Adani Mine Groundwater Plan Gets Go-Ahead From Federal Government

April 9, 2019World News
Adani Mine Groundwater Plan Gets Go-Ahead From Federal Government
Anti Adani protesters shadow Prime Minister Scott Morrison as he leaves a television interview in front of Parliament House on April 3, 2019 in Canberra, Australia. (Tracey Nearmy/Getty Images)

The federal environment minister has given the green light to the groundwater plan for Adani’s controversial Carmichael mine, taking it a step closer to operation.

Science agencies CSIRO and Geoscience Australia had confirmed the company’s revised plans met strict scientific requirements, minister Melissa Price said on April 9.

“Following this independent assessment and the Department of Environment and Energy’s recommendation for approval, I have accepted the scientific advice and therefore approved the groundwater management plans for the Carmichael coal mine and rail Infrastructure project under Environmental Protection and Biodiversity Conservation Act 1999,” she said in a statement.

This decision does not mean the project has final approval.

Further approvals are needed from the Queensland government prior to construction starting.

“To date, only 16 of 25 environmental plans have been finalised or approved by the Commonwealth and Queensland governments with a further nine to be finalised,” Price said.

“It must meet further stringent conditions of approval from the Commonwealth before it can begin producing coal.”

She said the company had accepted a number of actions including better monitoring of the Doongmabulla Springs, tighter corrective action triggers if there are any groundwater impacts and more scientific modelling within two years of the start of mining.

The federal government is not providing any financial support to the mine or to its rail project, she said.

Queensland coalition MPs have been agitating for the minister to make her decision before Prime Minister Scott Morrison goes to the polls, expected on May 18.
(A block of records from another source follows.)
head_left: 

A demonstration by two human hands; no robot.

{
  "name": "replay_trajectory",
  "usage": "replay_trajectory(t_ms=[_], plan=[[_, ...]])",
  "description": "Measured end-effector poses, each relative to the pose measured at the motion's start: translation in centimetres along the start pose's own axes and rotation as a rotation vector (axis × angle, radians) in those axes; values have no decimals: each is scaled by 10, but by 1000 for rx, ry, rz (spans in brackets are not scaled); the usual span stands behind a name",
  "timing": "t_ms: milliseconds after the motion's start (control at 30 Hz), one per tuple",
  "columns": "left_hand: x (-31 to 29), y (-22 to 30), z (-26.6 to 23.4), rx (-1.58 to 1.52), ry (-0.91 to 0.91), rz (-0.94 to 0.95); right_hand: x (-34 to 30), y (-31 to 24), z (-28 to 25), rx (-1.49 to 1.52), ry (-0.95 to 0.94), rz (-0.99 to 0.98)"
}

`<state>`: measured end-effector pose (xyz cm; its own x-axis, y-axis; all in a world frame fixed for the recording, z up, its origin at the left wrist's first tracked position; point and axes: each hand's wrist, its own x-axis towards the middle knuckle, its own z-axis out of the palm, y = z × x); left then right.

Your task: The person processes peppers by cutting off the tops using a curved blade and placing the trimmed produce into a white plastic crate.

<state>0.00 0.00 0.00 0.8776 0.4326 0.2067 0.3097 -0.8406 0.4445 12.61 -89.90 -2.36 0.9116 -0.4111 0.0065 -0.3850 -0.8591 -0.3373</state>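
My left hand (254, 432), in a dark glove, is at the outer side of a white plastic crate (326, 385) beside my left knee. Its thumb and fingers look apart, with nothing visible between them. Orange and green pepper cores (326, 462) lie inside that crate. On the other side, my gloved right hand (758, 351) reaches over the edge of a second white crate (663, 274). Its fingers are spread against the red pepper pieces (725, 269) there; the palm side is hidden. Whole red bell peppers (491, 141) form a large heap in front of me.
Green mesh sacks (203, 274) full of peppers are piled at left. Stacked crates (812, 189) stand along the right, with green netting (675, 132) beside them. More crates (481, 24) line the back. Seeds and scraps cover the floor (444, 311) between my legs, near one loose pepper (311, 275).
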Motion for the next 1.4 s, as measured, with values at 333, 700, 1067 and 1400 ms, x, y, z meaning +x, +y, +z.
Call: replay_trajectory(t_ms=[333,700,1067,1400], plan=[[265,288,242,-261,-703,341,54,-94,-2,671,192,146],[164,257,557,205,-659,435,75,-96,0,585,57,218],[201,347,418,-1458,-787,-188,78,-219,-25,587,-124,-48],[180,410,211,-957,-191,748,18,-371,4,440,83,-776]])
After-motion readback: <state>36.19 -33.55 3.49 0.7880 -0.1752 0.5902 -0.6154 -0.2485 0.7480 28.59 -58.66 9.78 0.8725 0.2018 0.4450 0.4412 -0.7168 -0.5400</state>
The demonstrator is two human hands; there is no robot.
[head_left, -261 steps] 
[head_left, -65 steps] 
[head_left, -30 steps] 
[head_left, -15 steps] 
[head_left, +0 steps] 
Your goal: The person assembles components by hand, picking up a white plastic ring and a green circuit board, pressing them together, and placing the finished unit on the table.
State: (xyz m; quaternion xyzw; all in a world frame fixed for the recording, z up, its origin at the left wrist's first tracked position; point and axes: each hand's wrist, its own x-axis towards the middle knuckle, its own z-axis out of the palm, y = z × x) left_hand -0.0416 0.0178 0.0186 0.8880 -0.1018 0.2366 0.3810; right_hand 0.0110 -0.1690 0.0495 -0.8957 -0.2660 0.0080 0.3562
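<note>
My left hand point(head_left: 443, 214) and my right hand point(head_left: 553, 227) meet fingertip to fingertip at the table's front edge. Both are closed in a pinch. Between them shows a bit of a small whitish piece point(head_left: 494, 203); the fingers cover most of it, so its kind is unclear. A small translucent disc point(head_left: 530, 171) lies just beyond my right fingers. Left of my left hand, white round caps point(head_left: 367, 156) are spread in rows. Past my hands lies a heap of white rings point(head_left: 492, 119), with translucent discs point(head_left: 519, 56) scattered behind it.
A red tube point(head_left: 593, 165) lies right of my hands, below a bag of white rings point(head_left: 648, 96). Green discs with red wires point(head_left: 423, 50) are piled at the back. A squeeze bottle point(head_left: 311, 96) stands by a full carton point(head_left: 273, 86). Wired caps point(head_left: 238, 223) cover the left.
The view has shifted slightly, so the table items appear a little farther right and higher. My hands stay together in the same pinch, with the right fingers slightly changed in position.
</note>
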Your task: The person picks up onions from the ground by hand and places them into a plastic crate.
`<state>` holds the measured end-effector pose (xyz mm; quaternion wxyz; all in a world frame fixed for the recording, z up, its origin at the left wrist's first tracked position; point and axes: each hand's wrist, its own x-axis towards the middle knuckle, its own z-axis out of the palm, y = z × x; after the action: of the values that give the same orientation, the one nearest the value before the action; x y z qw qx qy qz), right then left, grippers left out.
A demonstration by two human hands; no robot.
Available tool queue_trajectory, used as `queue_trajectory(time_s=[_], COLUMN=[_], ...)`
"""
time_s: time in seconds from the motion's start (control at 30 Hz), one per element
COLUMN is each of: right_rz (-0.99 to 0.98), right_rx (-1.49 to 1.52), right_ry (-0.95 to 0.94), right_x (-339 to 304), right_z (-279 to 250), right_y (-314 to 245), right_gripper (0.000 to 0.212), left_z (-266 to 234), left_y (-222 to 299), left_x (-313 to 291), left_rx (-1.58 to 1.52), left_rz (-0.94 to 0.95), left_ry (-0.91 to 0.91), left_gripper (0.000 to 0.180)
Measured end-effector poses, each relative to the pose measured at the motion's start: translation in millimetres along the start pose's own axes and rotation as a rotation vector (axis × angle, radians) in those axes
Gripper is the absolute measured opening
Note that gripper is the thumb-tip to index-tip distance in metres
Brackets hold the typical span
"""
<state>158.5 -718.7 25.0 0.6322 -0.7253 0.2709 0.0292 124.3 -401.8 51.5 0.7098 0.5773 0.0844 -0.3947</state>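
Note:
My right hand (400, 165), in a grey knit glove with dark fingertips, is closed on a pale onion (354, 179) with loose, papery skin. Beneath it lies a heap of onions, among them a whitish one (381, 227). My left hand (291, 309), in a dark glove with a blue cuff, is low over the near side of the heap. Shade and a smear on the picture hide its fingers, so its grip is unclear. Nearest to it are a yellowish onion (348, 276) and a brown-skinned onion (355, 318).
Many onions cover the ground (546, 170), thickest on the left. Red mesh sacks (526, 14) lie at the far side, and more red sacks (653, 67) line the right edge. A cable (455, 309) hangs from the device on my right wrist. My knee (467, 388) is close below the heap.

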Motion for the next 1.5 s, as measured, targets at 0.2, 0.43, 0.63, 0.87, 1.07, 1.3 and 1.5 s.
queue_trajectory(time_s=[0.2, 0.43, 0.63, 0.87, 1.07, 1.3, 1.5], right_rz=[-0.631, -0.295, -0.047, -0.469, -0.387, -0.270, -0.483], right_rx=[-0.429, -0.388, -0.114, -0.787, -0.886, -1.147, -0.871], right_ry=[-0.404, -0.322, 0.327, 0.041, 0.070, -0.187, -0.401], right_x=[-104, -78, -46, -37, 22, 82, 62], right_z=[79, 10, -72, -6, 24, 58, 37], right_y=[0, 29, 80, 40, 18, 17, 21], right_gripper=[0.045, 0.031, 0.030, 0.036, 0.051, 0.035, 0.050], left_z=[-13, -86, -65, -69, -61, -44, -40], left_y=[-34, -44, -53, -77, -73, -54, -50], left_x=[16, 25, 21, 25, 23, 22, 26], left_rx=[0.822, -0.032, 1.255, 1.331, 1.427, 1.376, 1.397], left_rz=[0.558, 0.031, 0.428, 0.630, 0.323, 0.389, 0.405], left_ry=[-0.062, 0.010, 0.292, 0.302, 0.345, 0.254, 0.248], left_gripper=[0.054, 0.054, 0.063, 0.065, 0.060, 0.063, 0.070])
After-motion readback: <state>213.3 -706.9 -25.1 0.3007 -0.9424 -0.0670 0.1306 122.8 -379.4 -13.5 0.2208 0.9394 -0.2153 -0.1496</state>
Morrison told reporters on Tuesday the decision would be made by “ministers listening to scientists, not senators listening to themselves.”

Resources Minister Matt Canavan earlier attended a shed meeting in central Queensland on Tuesday with Dawson MP George Christensen to reiterate the government’s support for coal mining.

“This isn’t just about one project or one mine – the Labor party wants to get rid of all coal mines and all coal mining jobs,” Senator Canavan said in a statement afterward.

“The Liberal-Nationals coalition government backs Queensland resources workers and Queensland’s coal mining communities.”

Anti-Adani protesters disrupted a business lunch speech by Morrison in Brisbane on Monday.

Labor leader Bill Shorten said the environment minister was being bullied in what he described as a “failure of ethics in government at the highest level.”

Shorten said in government he would be guided by the “best science and the law of the land” on the Adani approvals.